Post-High School Transition Outcomes for Young Adults With Down Syndrome.

Sasson et al. (2022) asked caregivers what life looks like after high school for young adults with Down syndrome. They used a one-time survey. Caregivers answered questions about jobs, living arrangements, and weekend activities.

Half of the recent graduates had paid jobs. Almost all still lived with family. Those with stronger daily-living skills and parents who helped plan transition had more community activities each week.
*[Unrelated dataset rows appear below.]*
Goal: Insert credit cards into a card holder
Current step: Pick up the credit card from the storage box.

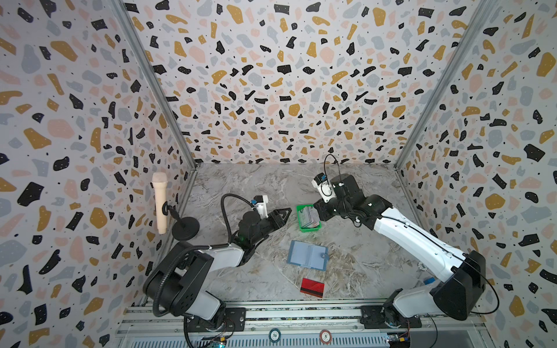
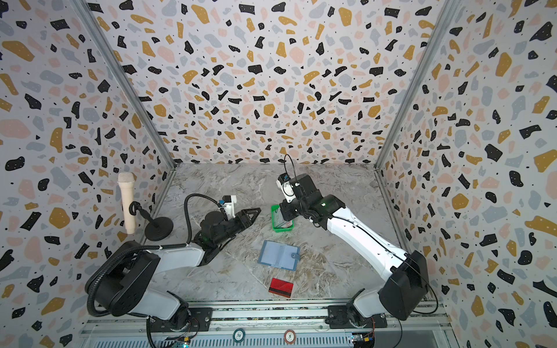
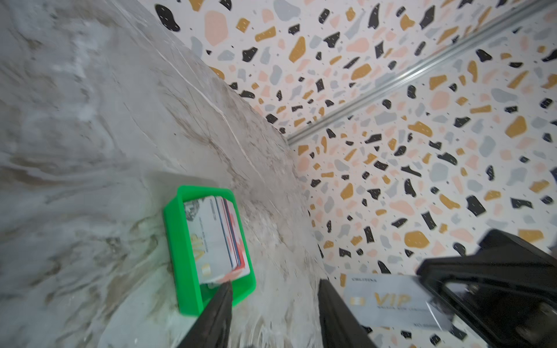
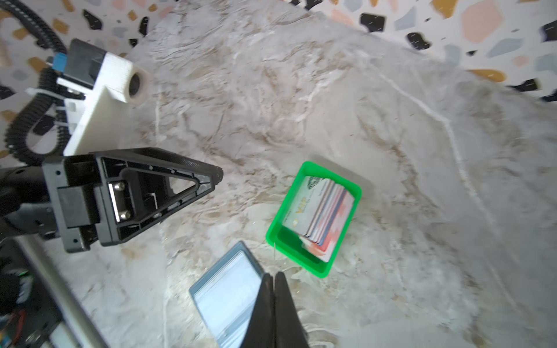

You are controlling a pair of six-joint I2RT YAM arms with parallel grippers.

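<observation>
At the middle of the grey-veined marble table (image 1: 256, 186) I have the green tray (image 1: 310, 230), a shallow glossy plastic box with rounded corners. A stack of thin credit cards (image 4: 319, 211) leans on edge inside it, white, pink, red and bluish.

At 6 o'clock from the tray lies the card holder (image 1: 307, 254). It is opened flat like a small book, dusty-blue and leather-like, with clear shiny sleeves and a rounded snap tab on its 3 o'clock edge. Further toward 6 o'clock, near the front rail, a red card (image 1: 312, 287) lies flat with a dark stripe along its near long side.

My left gripper (image 3: 275, 283) sits at 9 o'clock from the tray, its black tapered fingers spread apart. My right gripper (image 4: 275, 273) is at 3 o'clock from the tray, fingers pressed together on a silver card (image 3: 388, 301) with gold VIP lettering. That card hangs just outside the left fingers, and in the right wrist view it shows only as a hairline edge.

A pale beige cylindrical microphone (image 1: 159, 205) on a round black stand is at 9 o'clock by the side wall.
</observation>
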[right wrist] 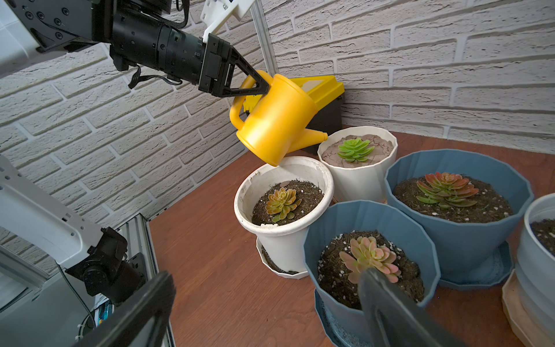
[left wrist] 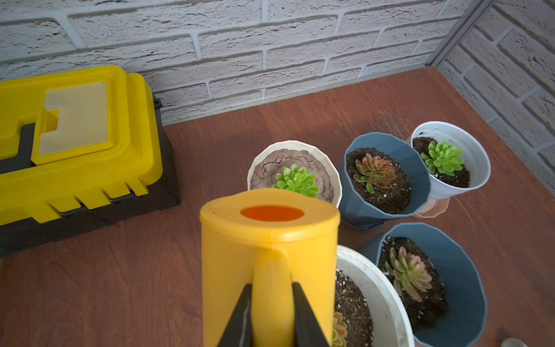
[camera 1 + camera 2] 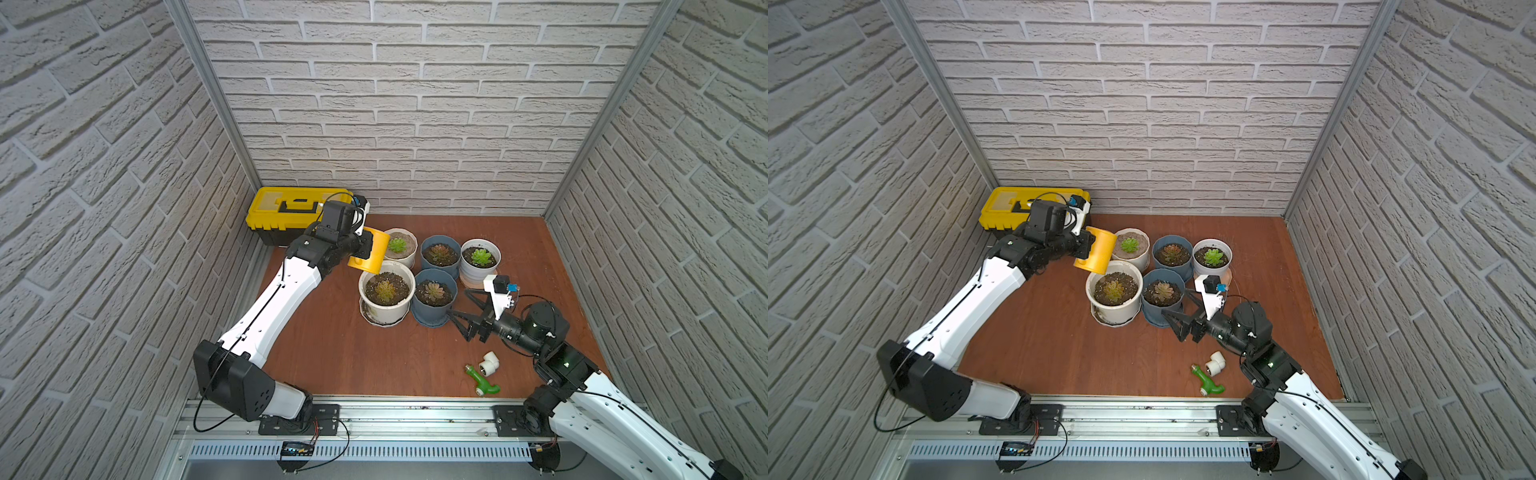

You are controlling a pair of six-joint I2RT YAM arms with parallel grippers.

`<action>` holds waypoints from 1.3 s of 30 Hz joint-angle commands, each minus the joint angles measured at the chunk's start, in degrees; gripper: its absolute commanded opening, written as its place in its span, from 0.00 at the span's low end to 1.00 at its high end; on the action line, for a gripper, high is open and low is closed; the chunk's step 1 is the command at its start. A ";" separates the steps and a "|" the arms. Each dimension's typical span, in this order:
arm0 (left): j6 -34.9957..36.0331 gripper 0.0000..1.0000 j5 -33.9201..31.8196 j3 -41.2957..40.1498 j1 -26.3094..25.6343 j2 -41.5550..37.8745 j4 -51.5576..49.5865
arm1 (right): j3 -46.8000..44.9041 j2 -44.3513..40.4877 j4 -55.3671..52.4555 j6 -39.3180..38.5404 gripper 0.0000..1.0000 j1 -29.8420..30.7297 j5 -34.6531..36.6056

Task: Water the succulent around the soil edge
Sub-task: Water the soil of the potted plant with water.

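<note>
A yellow toolbox [image 3: 291, 212] sits in the counter's [image 3: 332, 357] far left corner. Nearer the middle stand a ribbed white pot [image 3: 410, 260] of pale cracked soil, a rear blue pot [image 2: 360, 210], a front blue pot [image 2: 462, 279] and a pale pot [image 3: 478, 276] on a saucer. By the front edge, a green pipe fitting [image 3: 482, 380] lies beside a white elbow [image 3: 489, 361].

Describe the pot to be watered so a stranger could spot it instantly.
Start at the yellow toolbox in the back corner. Just beside it, a tilted yellow watering can hangs over the wide white pot. Unlike the ribbed white pot behind it, its soil is dark and gritty.
</note>
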 commanded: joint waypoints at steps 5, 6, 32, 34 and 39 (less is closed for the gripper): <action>-0.44 0.00 0.27 0.12 -2.42 -1.91 -0.50 | 1.08 -0.43 2.41 0.23 0.99 -0.14 -0.75; -0.44 0.00 0.27 0.35 -2.72 -1.86 -0.63 | 1.06 -0.43 2.38 0.24 0.99 -0.14 -0.74; 0.00 0.00 0.33 10.69 -8.77 7.30 -0.77 | 1.10 -0.51 2.22 0.23 0.99 -0.14 -0.67; 0.00 0.00 0.04 11.32 -8.79 8.07 -0.57 | 1.12 -0.65 2.19 0.23 0.99 -0.14 -0.77; -0.05 0.00 -0.34 12.44 -8.78 9.84 1.05 | 1.15 -0.72 2.24 0.30 0.99 -0.11 -0.72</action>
Channell et al. (2023) dug deeper into the same group. They found caregivers feel happier when the job fits the person and co-workers give natural help. Together the two studies show both how many work and why some jobs feel better.

Thaut (1988) painted the old picture: most Danish adults with Down syndrome lived in institutions. Today most live at home and half work in the community. The shift from sheltered workshops to regular jobs is large.

Whitehouse et al. (2014) looked at all intellectual disabilities and saw poor outcomes and high parent stress. J et al. zoom in on Down syndrome and find similar living and work numbers, proving the pattern is not just autism or other IDs.

You can tell families that half of young adults with Down syndrome do get paid jobs, but only if transition planning starts early. Build daily-living skills now and invite parents to every IEP meeting. Push for jobs that match interests and include friendly co-workers. These two moves raise the odds of working and staying active after graduation.